Earlier in October, a group of banks created in 2021 to align their activities with net-zero emissions by 2050, known as the Net-Zero Banking Alliance, collapsed. Although the alliance drew criticism — “they didn’t get anything done,” said Schuecking, who argues the alliance dragged members down to the lowest common denominator — its dismantling signals a broader shift away from environment, social and governance commitments amid pressure to do so from President Donald Trump’s administration in the US.

“Globally speaking, banks are currently backtracking massively on their climate commitments,” said Louise Wagner, banks campaigner at Reclaim Finance, an NGO campaigning to make finance work for the climate.

Santander, for example, may have decreased Amazon funding, with $37 million in direct financing in 2024-25, but it was the top financier of oil and gas expansion in Latin America and the Caribbean between 2022-24 and one of the top three European banks for fossil financing globally in 2024.

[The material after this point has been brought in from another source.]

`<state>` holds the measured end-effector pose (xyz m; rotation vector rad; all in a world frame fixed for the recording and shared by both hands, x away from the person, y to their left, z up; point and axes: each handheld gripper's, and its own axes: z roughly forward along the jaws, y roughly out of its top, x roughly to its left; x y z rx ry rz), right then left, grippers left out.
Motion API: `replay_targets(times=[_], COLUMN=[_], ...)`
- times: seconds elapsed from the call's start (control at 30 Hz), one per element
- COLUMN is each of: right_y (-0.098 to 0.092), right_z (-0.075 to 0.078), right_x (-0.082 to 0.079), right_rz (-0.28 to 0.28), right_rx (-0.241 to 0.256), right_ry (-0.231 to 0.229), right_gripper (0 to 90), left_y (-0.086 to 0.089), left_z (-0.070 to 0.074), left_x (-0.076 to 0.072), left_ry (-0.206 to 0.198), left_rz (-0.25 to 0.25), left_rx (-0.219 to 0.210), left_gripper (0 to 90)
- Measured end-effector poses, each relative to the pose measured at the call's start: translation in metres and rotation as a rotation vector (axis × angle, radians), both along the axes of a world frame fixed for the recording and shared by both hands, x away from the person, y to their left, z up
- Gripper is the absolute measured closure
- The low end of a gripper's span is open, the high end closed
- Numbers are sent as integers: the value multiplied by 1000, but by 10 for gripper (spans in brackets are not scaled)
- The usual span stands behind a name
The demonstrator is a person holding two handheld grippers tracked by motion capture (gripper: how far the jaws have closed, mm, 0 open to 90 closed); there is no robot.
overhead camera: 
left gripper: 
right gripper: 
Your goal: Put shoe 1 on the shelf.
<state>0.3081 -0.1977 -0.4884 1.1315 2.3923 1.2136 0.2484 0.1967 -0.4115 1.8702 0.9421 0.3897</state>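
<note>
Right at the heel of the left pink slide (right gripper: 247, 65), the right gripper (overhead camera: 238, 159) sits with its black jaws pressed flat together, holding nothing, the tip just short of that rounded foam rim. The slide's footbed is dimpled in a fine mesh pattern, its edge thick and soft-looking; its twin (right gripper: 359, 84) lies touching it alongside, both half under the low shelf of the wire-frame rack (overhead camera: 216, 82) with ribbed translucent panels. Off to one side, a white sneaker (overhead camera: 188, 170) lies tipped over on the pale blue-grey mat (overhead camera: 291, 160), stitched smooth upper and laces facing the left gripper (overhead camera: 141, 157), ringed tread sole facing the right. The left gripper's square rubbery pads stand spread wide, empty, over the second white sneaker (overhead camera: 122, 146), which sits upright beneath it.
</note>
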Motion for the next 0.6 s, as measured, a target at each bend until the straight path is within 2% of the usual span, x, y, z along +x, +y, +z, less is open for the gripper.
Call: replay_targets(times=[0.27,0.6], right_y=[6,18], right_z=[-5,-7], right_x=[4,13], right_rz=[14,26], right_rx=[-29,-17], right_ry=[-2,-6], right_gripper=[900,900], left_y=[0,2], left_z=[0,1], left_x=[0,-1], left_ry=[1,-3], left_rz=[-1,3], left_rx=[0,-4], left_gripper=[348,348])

And in July, Santander updated its environmental and social risk management policy, easing previous restrictions, already considered weak, on oil and gas.

“Even though it’s great to see that there’s some kind of decline [in Amazon financing], it’s really not mirroring an overall trend in the company,” Wagner said.

She sees that banks are prioritizing short-term gain to the detriment of the climate, but also of the sustainability of their own businesses.

“Even climate scientists underestimated how quickly climate change would accelerate,” Schuecking said. “It’s very simple: As long as banks and investors continue supporting the fossil fuel industry, temperatures will continue to rise.”